_Work request:_
Type out every entry again, character for character.

** Dataset excerpts follows **

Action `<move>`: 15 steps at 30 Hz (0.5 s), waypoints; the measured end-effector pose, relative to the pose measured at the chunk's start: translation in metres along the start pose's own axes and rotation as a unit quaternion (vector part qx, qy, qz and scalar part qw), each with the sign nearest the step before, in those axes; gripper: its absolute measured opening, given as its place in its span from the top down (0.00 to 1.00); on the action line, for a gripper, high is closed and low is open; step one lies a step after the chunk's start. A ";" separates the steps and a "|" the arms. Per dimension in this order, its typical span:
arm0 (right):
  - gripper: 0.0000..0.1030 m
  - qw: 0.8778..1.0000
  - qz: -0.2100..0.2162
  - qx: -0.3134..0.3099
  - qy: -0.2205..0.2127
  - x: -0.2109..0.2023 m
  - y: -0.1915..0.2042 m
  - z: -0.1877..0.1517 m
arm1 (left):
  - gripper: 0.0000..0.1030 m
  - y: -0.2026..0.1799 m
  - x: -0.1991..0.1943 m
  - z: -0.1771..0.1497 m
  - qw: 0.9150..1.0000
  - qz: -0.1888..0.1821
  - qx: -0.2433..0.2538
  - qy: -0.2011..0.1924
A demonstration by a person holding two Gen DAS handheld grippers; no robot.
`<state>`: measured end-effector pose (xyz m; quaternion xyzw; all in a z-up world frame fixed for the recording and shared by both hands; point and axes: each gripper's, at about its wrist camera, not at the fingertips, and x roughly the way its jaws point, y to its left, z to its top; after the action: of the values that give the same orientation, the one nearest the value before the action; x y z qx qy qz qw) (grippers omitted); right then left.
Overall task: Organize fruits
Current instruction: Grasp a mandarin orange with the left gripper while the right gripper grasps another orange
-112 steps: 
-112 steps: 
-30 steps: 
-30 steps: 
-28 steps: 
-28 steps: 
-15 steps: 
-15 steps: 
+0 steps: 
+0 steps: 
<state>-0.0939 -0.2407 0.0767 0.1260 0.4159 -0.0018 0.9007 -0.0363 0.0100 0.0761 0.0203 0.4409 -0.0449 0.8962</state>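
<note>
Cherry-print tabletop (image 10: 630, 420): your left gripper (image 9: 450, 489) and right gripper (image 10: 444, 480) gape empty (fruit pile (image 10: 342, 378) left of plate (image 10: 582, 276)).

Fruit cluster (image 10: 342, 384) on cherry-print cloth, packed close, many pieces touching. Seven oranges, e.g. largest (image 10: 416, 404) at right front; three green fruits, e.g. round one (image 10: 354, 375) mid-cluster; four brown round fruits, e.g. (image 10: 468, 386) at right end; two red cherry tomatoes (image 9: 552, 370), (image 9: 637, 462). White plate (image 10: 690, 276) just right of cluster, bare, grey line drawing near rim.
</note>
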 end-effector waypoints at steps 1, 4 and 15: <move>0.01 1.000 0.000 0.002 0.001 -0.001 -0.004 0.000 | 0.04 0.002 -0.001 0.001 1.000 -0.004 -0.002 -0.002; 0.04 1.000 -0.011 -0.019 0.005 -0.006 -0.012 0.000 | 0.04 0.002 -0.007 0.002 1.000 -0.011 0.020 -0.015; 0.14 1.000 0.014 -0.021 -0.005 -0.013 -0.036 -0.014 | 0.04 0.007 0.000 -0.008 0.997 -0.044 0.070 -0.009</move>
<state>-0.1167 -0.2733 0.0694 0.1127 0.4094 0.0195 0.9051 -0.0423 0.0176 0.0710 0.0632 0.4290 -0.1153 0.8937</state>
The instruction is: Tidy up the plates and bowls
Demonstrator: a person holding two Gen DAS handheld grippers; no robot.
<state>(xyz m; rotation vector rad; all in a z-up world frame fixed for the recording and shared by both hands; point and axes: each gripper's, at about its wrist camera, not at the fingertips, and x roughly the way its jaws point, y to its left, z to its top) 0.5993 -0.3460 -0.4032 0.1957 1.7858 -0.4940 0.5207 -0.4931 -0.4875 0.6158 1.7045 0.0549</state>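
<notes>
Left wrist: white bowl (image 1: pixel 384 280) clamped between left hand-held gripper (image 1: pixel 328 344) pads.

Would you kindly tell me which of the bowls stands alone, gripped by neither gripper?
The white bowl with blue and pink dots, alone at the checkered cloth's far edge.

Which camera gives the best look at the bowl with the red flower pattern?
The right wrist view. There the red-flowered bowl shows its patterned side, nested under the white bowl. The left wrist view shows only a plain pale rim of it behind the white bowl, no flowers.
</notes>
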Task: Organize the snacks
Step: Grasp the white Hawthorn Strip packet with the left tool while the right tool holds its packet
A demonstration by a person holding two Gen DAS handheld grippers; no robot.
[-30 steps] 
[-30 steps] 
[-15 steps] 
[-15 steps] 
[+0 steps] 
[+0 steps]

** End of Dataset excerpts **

_Written solution:_
Action `<move>`: 15 steps at 30 Hz (0.5 s), waypoints; the measured end-effector pose, relative to the pose measured at the chunk's start: translation in metres along the start pose's own axes and rotation as a unit quaternion (vector part qx, qy, qz and scalar part qw), each with the sign nearest the step before, in those axes; gripper: its absolute measured opening, given as its place in its span from the top down (0.00 to 1.00); on the action line, for a gripper, high is closed and low is open; step one lies a step after the chunk's start. A ";" separates the steps and a "|" the arms. Per dimension in this order, its typical span:
arm0 (right):
  - gripper: 0.0000..0.1030 m
  - qw: 0.8778..1.0000
  - qz: -0.2100..0.2162
  - qx: -0.3134..0.3099
  - qy: -0.2205..0.2127
  - x: -0.2109..0.2023 m
  - y: -0.1915..0.2042 m
  - z: -0.1877..0.1517 m
arm1 (left):
  - gripper: 0.0000..0.1030 m
  - y: -0.2026..0.1799 m
  - x: -0.1991..0.1943 m
  - z: -0.1771..0.1497 m
  - qw: 0.9150..1.0000
  - qz: -0.1888..0.1821
  - qx: -0.2433..0.2538
  - qy: -0.2011..0.1924
A demonstration by a person holding two Gen DAS handheld grippers; no robot.
`<state>`: measured end-effector pose (xyz m; quaternion xyzw; all in a z-up world frame fixed for the recording and shared by both hands; point and axes: each gripper's, at about its wrist camera, not at the fingertips, and x roughly the way its jaws point, y to its left, z to its top; after the action: of the values that give the same orientation, the one nearest the value before the action; x y z qx qy qz qw) (grippers omitted); right then left.
Overall task: Organize fruits
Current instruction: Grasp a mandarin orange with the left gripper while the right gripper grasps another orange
-112 steps: 
-112 steps: 
-30 steps: 
-30 steps: 
-28 steps: 
-28 steps: 
-15 steps: 
-15 steps: 
+0 steps: 
+0 steps: 
<state>-0.0939 -0.2407 0.0767 0.1260 0.4159 -0.0018 0.9007 -0.0363 0.0100 0.0761 0.0203 0.4409 -0.0449 0.8962</state>
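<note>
Cherry-print tabletop (image 10: 630, 420): your left gripper (image 9: 450, 489) and right gripper (image 10: 444, 480) gape empty (fruit pile (image 10: 342, 378) left of plate (image 10: 582, 276)).

Fruit cluster (image 10: 342, 384) on cherry-print cloth, packed close, many pieces touching. Seven oranges, e.g. largest (image 10: 416, 404) at right front; three green fruits, e.g. round one (image 10: 354, 375) mid-cluster; four brown round fruits, e.g. (image 10: 468, 386) at right end; two red cherry tomatoes (image 9: 552, 370), (image 9: 637, 462). White plate (image 10: 690, 276) just right of cluster, bare, grey line drawing near rim.
</note>
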 end-effector waypoints at steps 1, 4 and 15: <move>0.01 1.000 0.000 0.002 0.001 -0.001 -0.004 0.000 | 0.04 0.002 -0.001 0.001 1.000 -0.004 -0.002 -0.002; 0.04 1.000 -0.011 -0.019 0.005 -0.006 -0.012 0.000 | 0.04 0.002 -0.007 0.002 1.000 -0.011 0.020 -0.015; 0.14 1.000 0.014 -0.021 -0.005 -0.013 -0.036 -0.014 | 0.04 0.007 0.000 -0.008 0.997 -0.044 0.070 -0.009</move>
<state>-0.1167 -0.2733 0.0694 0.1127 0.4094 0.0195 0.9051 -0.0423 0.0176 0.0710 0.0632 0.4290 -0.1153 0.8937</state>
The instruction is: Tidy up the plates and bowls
Demonstrator: a person holding two Gen DAS handheld grippers; no robot.
<state>(xyz m; rotation vector rad; all in a z-up world frame fixed for the recording and shared by both hands; point and axes: each gripper's, at about its wrist camera, not at the fingertips, and x roughly the way its jaws point, y to its left, z to its top) 0.5993 -0.3460 -0.4032 0.1957 1.7858 -0.4940 0.5207 -0.4931 -0.4875 0.6158 1.7045 0.0549</state>
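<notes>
Left wrist: white bowl (image 1: pixel 384 280) clamped between left hand-held gripper (image 1: pixel 328 344) pads.

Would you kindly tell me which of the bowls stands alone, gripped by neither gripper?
The white bowl with blue and pink dots, alone at the checkered cloth's far edge.

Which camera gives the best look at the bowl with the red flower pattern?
The right wrist view. There the red-flowered bowl shows its patterned side, nested under the white bowl. The left wrist view shows only a plain pale rim of it behind the white bowl, no flowers.
</notes>
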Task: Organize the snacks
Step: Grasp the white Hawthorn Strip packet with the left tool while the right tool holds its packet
A demonstration by a person holding two Gen DAS handheld grippers; no robot.
[-30 steps] 
[-30 steps] 
[-15 steps] 
[-15 steps] 
[+0 steps] 
[+0 steps]

There is no additional output for this exercise.